Something about the Maxwell Old Settlers Picnic (celebration) always takes me back to my teenage years in Wyoming, Iowa. Like Maxwell, Wyoming was (and still is) a town that is longer than it is wide and has a true small-town population of under 1,000. Like Maxwell, Wyoming is home to a high school that sits in the center of the long town, and has a Casey’s store located along the main highway.
Also like Wyoming, Maxwell puts on a once-a-year celebration toward the end of summer, where folks from all over the area come to enjoy events, socialize and eat.
When my son, Drew, and I paid a visit to the Maxwell celebration Saturday afternoon, we found the park full of people enjoying a variety of activities and attractions.
The ball field in the center of the park was busy with a softball game and teams like the Royals – last year’s defending champions (who won again this year I found out Monday!) – were watching from under the shade trees that are abundant in the park. I snapped a picture of some of that team’s members: Lance Livesay, Brooke Stewart and Kenny Randolph. Just like I remember from my hometown, slow-pitch softball is always a big draw and a good time.

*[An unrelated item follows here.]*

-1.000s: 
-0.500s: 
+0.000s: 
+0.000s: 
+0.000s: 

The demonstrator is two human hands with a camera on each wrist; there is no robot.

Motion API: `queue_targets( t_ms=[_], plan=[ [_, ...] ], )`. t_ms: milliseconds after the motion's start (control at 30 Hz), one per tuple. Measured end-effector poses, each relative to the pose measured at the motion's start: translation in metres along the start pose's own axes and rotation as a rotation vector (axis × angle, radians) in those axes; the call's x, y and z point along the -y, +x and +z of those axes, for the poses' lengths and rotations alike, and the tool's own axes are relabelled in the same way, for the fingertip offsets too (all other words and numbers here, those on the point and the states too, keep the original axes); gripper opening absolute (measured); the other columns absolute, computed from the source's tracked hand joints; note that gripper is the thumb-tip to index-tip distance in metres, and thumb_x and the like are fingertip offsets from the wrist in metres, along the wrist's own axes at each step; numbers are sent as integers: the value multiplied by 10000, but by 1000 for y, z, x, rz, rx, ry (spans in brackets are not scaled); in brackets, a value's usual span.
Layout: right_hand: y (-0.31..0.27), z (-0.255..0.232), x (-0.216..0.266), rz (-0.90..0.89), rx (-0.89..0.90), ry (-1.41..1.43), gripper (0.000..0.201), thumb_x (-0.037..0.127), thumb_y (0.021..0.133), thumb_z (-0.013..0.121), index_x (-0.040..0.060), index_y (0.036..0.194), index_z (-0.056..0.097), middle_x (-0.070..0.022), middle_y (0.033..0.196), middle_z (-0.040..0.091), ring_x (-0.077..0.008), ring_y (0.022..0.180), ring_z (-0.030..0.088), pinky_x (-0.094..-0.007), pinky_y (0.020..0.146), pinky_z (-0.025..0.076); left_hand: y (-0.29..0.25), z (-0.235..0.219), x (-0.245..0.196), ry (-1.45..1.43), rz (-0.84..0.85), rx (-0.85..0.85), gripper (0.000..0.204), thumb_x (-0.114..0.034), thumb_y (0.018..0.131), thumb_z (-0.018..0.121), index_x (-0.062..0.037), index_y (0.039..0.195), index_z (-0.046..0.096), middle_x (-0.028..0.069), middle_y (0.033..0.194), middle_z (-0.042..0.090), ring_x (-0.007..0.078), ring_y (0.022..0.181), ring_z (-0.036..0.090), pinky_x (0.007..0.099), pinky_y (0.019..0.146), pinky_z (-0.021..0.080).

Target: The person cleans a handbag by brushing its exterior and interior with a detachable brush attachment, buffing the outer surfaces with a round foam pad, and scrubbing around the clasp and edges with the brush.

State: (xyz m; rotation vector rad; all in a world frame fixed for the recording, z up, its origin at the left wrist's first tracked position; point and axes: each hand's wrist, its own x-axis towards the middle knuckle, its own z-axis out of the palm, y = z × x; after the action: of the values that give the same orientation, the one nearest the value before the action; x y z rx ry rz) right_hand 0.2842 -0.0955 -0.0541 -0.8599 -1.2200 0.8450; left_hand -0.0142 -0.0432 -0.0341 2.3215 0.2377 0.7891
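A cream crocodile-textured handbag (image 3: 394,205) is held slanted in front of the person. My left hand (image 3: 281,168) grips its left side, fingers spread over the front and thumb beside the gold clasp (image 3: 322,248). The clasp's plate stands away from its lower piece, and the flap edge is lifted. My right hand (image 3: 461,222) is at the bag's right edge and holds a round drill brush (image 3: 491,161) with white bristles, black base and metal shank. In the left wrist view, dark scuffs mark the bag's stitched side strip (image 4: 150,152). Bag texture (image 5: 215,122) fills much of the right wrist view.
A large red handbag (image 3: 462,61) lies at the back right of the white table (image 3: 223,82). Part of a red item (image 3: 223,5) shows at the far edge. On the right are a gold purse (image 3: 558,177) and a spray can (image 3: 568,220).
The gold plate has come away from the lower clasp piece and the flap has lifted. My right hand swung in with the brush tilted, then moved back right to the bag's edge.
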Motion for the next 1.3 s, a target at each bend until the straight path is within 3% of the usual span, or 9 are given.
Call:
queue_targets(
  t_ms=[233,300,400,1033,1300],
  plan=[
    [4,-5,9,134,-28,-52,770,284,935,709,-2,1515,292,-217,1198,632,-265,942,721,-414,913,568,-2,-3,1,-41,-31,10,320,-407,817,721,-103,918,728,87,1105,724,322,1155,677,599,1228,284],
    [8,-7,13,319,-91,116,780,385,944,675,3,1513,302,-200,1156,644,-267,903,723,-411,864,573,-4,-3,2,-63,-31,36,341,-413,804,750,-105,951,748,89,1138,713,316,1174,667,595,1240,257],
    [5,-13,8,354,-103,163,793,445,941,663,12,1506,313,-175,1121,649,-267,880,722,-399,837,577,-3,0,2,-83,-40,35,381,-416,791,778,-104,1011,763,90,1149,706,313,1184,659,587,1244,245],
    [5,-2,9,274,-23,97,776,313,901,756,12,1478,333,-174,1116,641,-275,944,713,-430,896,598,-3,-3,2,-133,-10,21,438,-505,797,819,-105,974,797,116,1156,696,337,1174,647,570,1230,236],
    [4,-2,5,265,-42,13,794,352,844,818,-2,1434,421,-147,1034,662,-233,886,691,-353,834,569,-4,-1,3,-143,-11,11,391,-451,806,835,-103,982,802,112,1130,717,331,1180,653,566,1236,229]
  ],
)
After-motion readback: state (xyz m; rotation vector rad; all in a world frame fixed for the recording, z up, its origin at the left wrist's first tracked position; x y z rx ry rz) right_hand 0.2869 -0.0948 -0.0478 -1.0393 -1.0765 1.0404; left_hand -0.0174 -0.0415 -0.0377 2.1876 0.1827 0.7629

Next, I caught De Keehn working at the grill of Owen Family Concessions Etc., owned by Todd Owen. Todd said he brought his food business to Maxwell this year because his brother, Calvin, lives in Maxwell. Todd, who lives at Leland and works fulltime for Winnebago in the company’s computer area, does about 12-15 celebrations with his business each year. He gets help from his family. The business specializes in all kinds of smoked meat sandwiches and snacks, and they were doing a good business on Saturday, with people lining up to satisfy their appetites. Todd, who grew up in Lytton, said he’s all about small towns.
Leanne Otting is another business person who enjoys the small-town atmosphere. Otting, the owner of Air Brush Body Creations, was busy putting an interesting cat design on the arm of Ellie McDonough of Maxwell. Otting, of West Des Moines, said she goes to a lot of small-town celebrations, where she finds her most popular requests are for butterflies, paw prints, hearts and lightning bolts. This was her fourth or fifth year coming to Maxwell.
Next to Otting’s stand were tables filled with mouth-watering treats, all being sold by the Collins-Maxwell High School Dance Team to raise funds for the coming school year. The girls said they raised $500 at Collins Days earlier in the summer, and were hoping to do as well during the Maxwell celebration. Oreo balls and Scotch-a-roos have been their most popular selling items, they said. Small-town celebrations are a great place for teens to raise money and hang out with friends … I did a lot of it in my day!
Many of our small-town celebrations are finding it harder and harder to hang on, as people become busier with their lives and have less time to volunteer with these undertakings. I applaud the people in all of the communities that we cover who have put forth the effort to make a small-town celebration – no matter how big or small it is – come to life.
(Marlys Barker is editor of the Nevada Journal and the Tri-County Times.)